- **What the task requires**
From the listing below, copy out every line where the word "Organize" appears.

==== Dataset ====

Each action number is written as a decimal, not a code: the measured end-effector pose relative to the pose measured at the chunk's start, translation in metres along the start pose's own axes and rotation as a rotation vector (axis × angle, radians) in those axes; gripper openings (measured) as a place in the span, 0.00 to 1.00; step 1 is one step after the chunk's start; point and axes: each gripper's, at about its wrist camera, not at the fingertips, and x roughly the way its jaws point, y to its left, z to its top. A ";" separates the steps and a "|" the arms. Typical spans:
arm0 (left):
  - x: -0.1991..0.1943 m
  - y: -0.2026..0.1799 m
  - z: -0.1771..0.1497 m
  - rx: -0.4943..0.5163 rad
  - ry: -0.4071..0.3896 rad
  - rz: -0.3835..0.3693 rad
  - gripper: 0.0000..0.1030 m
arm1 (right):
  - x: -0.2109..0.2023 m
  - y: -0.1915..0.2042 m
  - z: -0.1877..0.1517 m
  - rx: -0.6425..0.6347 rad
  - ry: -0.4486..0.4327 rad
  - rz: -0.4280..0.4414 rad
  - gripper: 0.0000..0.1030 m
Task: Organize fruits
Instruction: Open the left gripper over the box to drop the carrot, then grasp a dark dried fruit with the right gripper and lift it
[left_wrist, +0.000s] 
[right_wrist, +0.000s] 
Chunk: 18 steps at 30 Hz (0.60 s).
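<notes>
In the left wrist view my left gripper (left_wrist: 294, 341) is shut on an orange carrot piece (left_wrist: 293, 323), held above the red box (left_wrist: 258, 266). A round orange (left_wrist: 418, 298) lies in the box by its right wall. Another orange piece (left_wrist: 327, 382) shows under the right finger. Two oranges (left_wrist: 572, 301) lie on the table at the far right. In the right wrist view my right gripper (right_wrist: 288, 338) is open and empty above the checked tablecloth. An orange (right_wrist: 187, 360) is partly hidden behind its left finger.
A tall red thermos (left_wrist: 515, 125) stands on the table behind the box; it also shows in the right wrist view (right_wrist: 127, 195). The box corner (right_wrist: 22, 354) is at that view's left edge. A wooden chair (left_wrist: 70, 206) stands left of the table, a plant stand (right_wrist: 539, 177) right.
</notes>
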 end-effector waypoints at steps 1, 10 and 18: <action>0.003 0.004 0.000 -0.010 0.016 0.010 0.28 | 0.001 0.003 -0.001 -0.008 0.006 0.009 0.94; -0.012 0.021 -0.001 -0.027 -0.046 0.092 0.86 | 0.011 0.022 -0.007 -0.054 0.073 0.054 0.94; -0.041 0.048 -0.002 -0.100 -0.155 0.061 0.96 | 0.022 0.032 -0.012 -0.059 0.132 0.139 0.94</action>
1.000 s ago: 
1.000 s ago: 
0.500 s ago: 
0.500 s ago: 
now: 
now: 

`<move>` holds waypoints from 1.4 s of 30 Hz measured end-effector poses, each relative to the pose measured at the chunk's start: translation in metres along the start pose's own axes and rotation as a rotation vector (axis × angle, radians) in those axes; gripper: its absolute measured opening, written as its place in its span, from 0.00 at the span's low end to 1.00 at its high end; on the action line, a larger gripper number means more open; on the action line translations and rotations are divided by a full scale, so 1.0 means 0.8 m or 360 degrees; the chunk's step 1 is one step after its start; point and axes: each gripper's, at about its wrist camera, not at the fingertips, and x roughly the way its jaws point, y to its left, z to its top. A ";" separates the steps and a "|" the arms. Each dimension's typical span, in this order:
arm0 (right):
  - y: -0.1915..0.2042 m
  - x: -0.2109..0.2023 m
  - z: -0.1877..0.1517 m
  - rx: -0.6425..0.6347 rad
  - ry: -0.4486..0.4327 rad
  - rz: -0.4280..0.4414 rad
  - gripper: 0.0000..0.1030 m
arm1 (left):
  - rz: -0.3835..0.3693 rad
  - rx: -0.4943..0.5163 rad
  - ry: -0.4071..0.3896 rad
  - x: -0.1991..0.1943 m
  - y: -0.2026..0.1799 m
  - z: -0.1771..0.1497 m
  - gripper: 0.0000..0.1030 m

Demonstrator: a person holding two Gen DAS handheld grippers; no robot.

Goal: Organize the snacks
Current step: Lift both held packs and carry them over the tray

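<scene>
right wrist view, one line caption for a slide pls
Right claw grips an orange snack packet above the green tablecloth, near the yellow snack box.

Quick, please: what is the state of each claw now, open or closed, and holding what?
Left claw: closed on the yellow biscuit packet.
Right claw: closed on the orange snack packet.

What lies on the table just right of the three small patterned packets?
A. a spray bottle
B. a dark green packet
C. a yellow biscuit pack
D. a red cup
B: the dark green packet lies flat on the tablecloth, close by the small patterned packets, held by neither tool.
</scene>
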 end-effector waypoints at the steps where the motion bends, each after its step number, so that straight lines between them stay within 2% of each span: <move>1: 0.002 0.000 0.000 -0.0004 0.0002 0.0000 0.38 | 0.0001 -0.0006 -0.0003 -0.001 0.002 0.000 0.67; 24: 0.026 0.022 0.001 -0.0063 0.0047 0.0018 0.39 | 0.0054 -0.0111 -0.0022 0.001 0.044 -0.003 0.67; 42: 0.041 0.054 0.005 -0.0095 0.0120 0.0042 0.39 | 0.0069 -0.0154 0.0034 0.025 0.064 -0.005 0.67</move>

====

- **Answer to the problem**
Task: Organize fruits
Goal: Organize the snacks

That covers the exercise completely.